From my experience with my clients, the savings that you get from having to do little or no renovations, pays for the selection fees many many times over.

Feng Shui FAQ 4

A newly completed south facing house is good for wealth accumulation. While it may be auspicious for most family members it may not be so for some other. Find out why in this segment.

Also different systems of Feng Shui can result in different sets of recommendation for the same house occupied by the same occupants. How do you resolve these differences? Find out in this segment

Is a South facing house better than a North facing one?

House Facing Direction
House Facing Direction

Some ancient text did state that a south facing house is better than one that face north. I suspect the primary reason was because that undesirable cold winds blow from the north while the desirable heat (at least in the northern country) comes from the south.

Another belief is that a south facing house is good for wealth while a north facing one is north.

How true is this? I can only share with you my observations.

In a hot country like ours, getting heat is not a concern. In fact this is why most developer orientate their properties to face north or south to avoid the morning sun for east facing houses and the evening sun for west facing houses.

Over the years I have consulted on houses that face all the directions. From what I see, you can have good career growth and gain wealth if the house facing is suitable for you, the surrounding land forms are supportive and you are in a decent career and wealth luck cycle.

It may be interesting to note that from a Flying Star perspective, a south facing house in the current period of 8 is classified as “Prosper Water but not Prosper Descendants” meaning that it is good for career growth and wealth accumulation. A north facing house is classified as “Prosper Descendants and not Prosper Water” meaning that it is good for relationships and health.

So which is better? It depends on your needs. If you are in your golden years, have acquire financial security then a north facing house (especially one with a mountain behind) is better than a south facing one.

Conversely, if you are a young fellow with plenty of energy and out to conquer the world, then a south facing one may be better.

For me, I would still give more more priority to your BaZi. Figure out which are your favorable house facing directions based on your date and time of birth and then look for a matching house that means your wealth, health or descendant criteria.

I am from the West Group. Therefore I should occupy a “West” sectors (meaning NE, SW, W or NW) and face one of these directions. However my Feng Shui consultant advise differs. Why?

The East Life West Life method of Feng Shui separates a person into either one of these groups based the person Kua element which in turn is derived from the Chinese Solar year of birth. For example if your Gua or Kua number is 2, 6, 7 or 8, you belong to the West Life group.

Gua 2 and 8 are earth element while Gua 6 and 7 are metal element. In the theory of the Five Elements, metal produce earth and hence there exist a productive or harmonious relationship.

Based on the Lo Shu, each sector of a property has an element. For example NW and W are Metal while NE and SW are Earth.

In the East-West Life system of Feng Shui, it is auspicious to match the person (based on the element of his Gua) to the element of the sector of the house.

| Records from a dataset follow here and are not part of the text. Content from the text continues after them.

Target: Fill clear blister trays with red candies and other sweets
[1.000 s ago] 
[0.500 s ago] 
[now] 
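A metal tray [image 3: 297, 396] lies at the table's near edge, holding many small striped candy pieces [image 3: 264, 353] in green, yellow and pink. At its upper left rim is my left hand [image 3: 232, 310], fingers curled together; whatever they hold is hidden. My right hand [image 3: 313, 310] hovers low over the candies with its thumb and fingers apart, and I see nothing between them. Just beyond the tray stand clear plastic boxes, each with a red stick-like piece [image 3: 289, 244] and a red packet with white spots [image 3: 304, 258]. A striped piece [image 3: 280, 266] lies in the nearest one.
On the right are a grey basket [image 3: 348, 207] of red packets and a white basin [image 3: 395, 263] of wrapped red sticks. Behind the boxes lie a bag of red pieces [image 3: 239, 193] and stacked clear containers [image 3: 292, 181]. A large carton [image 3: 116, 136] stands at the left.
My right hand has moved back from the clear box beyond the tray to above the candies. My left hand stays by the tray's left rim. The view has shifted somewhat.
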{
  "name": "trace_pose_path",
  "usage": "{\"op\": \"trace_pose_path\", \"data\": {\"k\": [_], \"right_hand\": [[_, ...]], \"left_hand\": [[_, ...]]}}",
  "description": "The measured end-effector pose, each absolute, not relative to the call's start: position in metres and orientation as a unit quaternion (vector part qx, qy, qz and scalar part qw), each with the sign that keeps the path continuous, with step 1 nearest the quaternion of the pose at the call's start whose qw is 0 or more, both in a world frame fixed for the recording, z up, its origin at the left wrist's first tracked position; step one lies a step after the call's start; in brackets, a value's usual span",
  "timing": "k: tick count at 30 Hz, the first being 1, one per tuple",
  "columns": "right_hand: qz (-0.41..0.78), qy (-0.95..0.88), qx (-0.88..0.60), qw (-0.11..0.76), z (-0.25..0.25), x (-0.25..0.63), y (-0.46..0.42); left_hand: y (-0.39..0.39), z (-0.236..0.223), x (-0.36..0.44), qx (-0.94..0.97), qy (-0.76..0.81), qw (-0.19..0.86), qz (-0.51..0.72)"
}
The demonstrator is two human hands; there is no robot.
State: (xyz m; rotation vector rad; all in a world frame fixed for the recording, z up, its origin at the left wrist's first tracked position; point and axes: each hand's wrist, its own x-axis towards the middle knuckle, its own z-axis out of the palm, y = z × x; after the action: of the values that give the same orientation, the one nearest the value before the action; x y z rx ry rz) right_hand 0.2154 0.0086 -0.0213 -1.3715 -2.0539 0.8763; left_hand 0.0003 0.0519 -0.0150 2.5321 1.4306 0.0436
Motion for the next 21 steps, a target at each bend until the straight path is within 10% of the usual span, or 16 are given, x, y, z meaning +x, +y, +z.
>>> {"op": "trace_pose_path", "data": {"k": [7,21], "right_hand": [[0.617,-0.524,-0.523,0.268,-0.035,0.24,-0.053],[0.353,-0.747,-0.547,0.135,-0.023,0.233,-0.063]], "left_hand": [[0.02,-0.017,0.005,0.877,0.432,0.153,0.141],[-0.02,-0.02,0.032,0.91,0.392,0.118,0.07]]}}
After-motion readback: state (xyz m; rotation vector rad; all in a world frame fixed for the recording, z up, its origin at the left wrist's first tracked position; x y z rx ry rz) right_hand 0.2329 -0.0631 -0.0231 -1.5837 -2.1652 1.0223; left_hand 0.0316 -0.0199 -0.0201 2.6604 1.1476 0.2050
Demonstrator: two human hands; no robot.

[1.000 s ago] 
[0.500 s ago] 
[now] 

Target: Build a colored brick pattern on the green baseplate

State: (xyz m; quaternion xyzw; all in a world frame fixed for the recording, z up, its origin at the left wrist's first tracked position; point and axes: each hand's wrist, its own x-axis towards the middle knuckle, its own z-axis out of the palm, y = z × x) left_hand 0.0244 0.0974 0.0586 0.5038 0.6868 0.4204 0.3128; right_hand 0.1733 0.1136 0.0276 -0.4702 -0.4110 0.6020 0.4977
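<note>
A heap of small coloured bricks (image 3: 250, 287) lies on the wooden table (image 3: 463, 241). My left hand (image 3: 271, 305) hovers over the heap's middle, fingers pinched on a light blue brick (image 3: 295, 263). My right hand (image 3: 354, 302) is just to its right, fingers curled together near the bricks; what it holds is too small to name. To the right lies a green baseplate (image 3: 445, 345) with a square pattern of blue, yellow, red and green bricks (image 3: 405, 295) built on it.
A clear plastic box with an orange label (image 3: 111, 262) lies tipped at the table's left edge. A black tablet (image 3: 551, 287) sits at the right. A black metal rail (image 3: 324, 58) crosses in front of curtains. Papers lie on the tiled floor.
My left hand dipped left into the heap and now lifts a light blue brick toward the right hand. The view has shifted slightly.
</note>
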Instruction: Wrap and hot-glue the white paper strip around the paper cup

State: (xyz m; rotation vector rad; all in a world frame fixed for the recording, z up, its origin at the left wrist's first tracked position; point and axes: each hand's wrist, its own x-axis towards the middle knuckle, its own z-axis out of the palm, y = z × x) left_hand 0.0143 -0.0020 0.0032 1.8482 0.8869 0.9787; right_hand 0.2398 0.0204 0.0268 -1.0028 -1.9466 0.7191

Elements that are similar or in a productive relationship are favorable. Therefore it is auspicious for both a Gua 6 and 7 person (Metal element) to reside in the NW and W sectors which are also Metal (based on the Lo Shu). And also in the NE and SW sectors (Earth element) as there is a productive relationship.

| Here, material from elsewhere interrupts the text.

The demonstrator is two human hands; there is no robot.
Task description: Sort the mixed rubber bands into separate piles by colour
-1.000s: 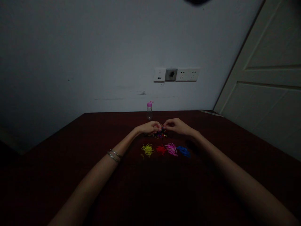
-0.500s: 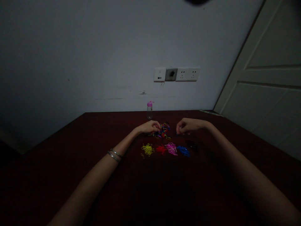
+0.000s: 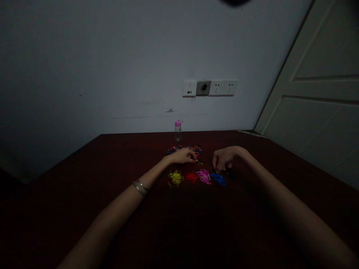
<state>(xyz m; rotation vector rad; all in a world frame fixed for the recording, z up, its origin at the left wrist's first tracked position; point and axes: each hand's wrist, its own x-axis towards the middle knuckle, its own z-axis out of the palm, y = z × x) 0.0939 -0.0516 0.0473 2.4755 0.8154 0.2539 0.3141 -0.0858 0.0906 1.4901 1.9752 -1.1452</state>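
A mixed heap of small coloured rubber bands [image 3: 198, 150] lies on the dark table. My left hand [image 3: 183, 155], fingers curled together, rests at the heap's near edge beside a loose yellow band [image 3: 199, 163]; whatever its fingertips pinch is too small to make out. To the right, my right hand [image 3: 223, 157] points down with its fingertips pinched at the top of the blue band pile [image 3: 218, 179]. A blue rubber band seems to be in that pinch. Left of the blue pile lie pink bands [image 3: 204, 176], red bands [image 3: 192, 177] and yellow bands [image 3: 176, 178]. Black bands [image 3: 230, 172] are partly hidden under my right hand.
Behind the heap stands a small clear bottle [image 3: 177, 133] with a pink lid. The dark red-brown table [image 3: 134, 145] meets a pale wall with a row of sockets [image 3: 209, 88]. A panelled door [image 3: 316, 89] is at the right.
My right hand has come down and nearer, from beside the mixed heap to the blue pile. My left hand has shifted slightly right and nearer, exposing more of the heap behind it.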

Similarly it is auspicious for a Gua 2 and Gua 8 person (Earth element) to reside in the NE or SW sector (due to same element) and also in the NW & W sectors (due to the productive relationship between metal and earth).

However this is only one approach. The Flying Star system, on the other hand, maps the energy influence on different sectors of the house caused by the movement of the planets. At any time, some sectors of the house are auspicious and some are not. And this quality changes over time.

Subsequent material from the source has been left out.